All that is needed is the listing, given back exactly.

****

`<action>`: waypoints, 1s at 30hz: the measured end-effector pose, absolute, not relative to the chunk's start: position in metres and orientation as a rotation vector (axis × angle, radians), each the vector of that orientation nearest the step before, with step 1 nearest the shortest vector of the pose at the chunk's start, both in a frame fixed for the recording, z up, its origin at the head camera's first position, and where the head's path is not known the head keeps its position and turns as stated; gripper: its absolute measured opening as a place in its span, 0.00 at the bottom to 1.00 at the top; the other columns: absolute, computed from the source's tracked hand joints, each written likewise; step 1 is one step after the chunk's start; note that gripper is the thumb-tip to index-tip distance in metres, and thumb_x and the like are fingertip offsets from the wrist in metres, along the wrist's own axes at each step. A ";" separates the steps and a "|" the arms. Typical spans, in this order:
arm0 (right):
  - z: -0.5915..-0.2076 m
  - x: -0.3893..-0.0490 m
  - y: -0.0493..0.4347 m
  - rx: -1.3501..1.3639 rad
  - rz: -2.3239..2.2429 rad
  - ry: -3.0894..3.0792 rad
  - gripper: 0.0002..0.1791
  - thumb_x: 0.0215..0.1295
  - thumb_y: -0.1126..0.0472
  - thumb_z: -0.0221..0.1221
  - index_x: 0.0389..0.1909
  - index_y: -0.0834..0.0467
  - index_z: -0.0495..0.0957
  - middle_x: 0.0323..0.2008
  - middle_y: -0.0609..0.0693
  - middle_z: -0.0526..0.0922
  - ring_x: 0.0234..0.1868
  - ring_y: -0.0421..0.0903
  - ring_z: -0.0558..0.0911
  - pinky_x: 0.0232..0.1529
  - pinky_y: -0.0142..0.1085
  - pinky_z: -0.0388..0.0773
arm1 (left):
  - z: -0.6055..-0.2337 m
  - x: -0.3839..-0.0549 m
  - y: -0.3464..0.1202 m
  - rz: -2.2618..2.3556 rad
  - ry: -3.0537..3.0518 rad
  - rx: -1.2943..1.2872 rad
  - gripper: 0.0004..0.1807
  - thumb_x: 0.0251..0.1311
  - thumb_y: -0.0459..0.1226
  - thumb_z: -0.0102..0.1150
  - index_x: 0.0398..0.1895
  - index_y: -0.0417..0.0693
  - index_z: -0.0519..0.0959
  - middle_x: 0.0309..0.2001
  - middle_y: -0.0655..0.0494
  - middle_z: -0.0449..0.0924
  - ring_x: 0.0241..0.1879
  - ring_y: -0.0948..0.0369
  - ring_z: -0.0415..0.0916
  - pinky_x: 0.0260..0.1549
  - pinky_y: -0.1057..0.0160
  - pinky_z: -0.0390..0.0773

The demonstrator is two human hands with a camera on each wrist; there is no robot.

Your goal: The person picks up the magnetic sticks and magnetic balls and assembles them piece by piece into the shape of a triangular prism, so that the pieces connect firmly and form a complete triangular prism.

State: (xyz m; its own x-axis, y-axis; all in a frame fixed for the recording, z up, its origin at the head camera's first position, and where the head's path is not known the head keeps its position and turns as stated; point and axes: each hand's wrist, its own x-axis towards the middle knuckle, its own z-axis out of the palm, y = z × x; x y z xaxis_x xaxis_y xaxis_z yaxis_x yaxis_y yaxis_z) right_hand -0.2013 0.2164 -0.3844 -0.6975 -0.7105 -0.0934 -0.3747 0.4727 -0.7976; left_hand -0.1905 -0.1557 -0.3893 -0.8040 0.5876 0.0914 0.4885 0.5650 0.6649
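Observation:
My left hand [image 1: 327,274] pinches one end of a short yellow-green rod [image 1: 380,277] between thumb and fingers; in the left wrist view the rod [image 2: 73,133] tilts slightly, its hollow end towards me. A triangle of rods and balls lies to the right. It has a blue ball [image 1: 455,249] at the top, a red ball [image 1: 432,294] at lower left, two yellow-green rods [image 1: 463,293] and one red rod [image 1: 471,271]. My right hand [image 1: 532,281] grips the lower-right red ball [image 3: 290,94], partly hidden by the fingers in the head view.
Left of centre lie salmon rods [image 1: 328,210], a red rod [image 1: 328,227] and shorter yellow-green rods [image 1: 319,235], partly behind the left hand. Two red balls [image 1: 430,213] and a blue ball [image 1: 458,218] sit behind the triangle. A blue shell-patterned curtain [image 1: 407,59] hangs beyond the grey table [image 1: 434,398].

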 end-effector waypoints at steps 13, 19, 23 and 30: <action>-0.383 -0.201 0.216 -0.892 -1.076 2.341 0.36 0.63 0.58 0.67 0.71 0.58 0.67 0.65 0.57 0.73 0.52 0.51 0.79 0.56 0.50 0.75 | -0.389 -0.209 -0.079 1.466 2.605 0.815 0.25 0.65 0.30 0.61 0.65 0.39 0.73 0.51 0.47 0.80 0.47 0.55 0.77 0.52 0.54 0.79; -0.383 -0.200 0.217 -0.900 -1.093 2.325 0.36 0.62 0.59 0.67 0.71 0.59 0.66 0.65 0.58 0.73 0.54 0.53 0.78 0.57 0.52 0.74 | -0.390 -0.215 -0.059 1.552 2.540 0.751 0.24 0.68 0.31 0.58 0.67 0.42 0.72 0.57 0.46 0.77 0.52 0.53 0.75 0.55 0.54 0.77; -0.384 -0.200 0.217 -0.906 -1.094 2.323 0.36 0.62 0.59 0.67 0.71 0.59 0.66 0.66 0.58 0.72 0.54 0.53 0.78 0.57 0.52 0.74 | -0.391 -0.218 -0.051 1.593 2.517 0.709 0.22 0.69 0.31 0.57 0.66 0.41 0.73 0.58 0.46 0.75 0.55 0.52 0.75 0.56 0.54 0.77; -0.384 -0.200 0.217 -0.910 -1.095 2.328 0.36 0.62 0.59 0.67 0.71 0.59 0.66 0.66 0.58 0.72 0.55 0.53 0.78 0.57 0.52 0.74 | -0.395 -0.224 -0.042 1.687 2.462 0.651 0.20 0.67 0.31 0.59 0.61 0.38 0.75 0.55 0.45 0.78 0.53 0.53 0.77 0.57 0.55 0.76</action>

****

» **ANSWER**
`<action>`: waypoints, 1s at 30hz: the measured end-effector pose, absolute, not relative to the chunk's start: position in metres and orientation as a rotation vector (axis × angle, radians), each the vector of that orientation nearest the step before, with step 1 nearest the shortest vector of the pose at the chunk's start, both in a frame fixed for the recording, z up, its origin at the head camera's first position, and where the head's path is not known the head keeps its position and turns as stated; gripper: its absolute measured opening as a place in its span, 0.00 at the bottom to 1.00 at the top; the other columns: absolute, computed from the source's tracked hand joints, each written likewise; step 1 is one step after the chunk's start; note that gripper is the thumb-tip to index-tip distance in metres, and thumb_x and the like are fingertip offsets from the wrist in metres, along the wrist's own axes at each step. A ";" separates the steps and a "|" the arms. Typical spans, in this order:
arm0 (right):
  - z: -0.5915..-0.2076 m
  - x: -0.3893..-0.0490 m
  - y: -0.0493..0.4347 m
  - rx: -1.3501..1.3639 rad
  - rz: -2.3239..2.2429 rad
  - ry: -3.0894..3.0792 rad
  - gripper: 0.0002..0.1791
  - thumb_x: 0.0215..0.1295
  - thumb_y: -0.1126..0.0472
  - thumb_z: -0.0221..0.1221
  - index_x: 0.0389..0.1909
  - index_y: -0.0834..0.0467
  - index_z: -0.0495..0.0957
  - middle_x: 0.0323..0.2008
  - middle_y: -0.0609..0.0693
  - middle_z: -0.0526..0.0922
  - ring_x: 0.0234..0.1868
  - ring_y: -0.0421..0.0903
  - ring_z: -0.0558..0.0911
  - pinky_x: 0.0232..0.1529
  - pinky_y: -0.0142..0.1085
  - pinky_z: -0.0388..0.0773
arm1 (left):
  - z: -0.6055..-0.2337 m
  - x: -0.3839..-0.0549 m
  - y: -0.3464..0.1202 m
  - rz: -2.2618..2.3556 rad
  - ry: -3.0537..3.0518 rad
  - rx: -1.2943..1.2872 rad
  - gripper: 0.0004..0.1807
  - thumb_x: 0.0251..0.1311
  - thumb_y: -0.0459..0.1226
  - thumb_z: -0.0102..0.1150
  - index_x: 0.0398..0.1895
  - index_y: -0.0417..0.0693
  - index_z: -0.0519..0.0959
  - middle_x: 0.0309..0.2001
  - middle_y: -0.0655..0.0494
  - middle_z: -0.0449..0.0924
  - ring_x: 0.0241..0.1879
  - ring_y: -0.0948..0.0369
  - ring_z: -0.0415..0.0916
  - pinky_x: 0.0260..0.1549
  - pinky_y: -0.1057..0.0160
  - pinky_z: -0.0390..0.0773

The demonstrator is two human hands with a camera on each wrist; there is no robot.

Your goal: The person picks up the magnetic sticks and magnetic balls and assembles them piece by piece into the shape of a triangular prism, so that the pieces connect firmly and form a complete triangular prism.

State: (xyz m; its own x-axis, y-axis; all in a frame fixed for the recording, z up, its origin at the head camera's first position, and where the head's path is not known the head keeps its position and turns as stated; point and axes: each hand's wrist, its own x-axis towards the middle knuckle, its own z-axis out of the palm, y = z × x; x y z xaxis_x xaxis_y xaxis_z yaxis_x yaxis_y yaxis_z) right_hand -0.2013 0.2164 -0.3844 -0.6975 -0.7105 -0.0934 -0.3747 0.4727 -0.7976; left_hand -0.1905 -0.1557 -0.3893 -0.8040 0.5876 0.0914 0.4885 0.5650 0.6649
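Observation:
My left hand [image 1: 327,274] pinches one end of a short yellow-green rod [image 1: 380,277] between thumb and fingers; in the left wrist view the rod [image 2: 73,133] tilts slightly, its hollow end towards me. A triangle of rods and balls lies to the right. It has a blue ball [image 1: 455,249] at the top, a red ball [image 1: 432,294] at lower left, two yellow-green rods [image 1: 463,293] and one red rod [image 1: 471,271]. My right hand [image 1: 532,281] grips the lower-right red ball [image 3: 290,94], partly hidden by the fingers in the head view.
Left of centre lie salmon rods [image 1: 328,210], a red rod [image 1: 328,227] and shorter yellow-green rods [image 1: 319,235], partly behind the left hand. Two red balls [image 1: 430,213] and a blue ball [image 1: 458,218] sit behind the triangle. A blue shell-patterned curtain [image 1: 407,59] hangs beyond the grey table [image 1: 434,398].
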
 end-effector waypoints at steps 13, 19, 23 and 30: <action>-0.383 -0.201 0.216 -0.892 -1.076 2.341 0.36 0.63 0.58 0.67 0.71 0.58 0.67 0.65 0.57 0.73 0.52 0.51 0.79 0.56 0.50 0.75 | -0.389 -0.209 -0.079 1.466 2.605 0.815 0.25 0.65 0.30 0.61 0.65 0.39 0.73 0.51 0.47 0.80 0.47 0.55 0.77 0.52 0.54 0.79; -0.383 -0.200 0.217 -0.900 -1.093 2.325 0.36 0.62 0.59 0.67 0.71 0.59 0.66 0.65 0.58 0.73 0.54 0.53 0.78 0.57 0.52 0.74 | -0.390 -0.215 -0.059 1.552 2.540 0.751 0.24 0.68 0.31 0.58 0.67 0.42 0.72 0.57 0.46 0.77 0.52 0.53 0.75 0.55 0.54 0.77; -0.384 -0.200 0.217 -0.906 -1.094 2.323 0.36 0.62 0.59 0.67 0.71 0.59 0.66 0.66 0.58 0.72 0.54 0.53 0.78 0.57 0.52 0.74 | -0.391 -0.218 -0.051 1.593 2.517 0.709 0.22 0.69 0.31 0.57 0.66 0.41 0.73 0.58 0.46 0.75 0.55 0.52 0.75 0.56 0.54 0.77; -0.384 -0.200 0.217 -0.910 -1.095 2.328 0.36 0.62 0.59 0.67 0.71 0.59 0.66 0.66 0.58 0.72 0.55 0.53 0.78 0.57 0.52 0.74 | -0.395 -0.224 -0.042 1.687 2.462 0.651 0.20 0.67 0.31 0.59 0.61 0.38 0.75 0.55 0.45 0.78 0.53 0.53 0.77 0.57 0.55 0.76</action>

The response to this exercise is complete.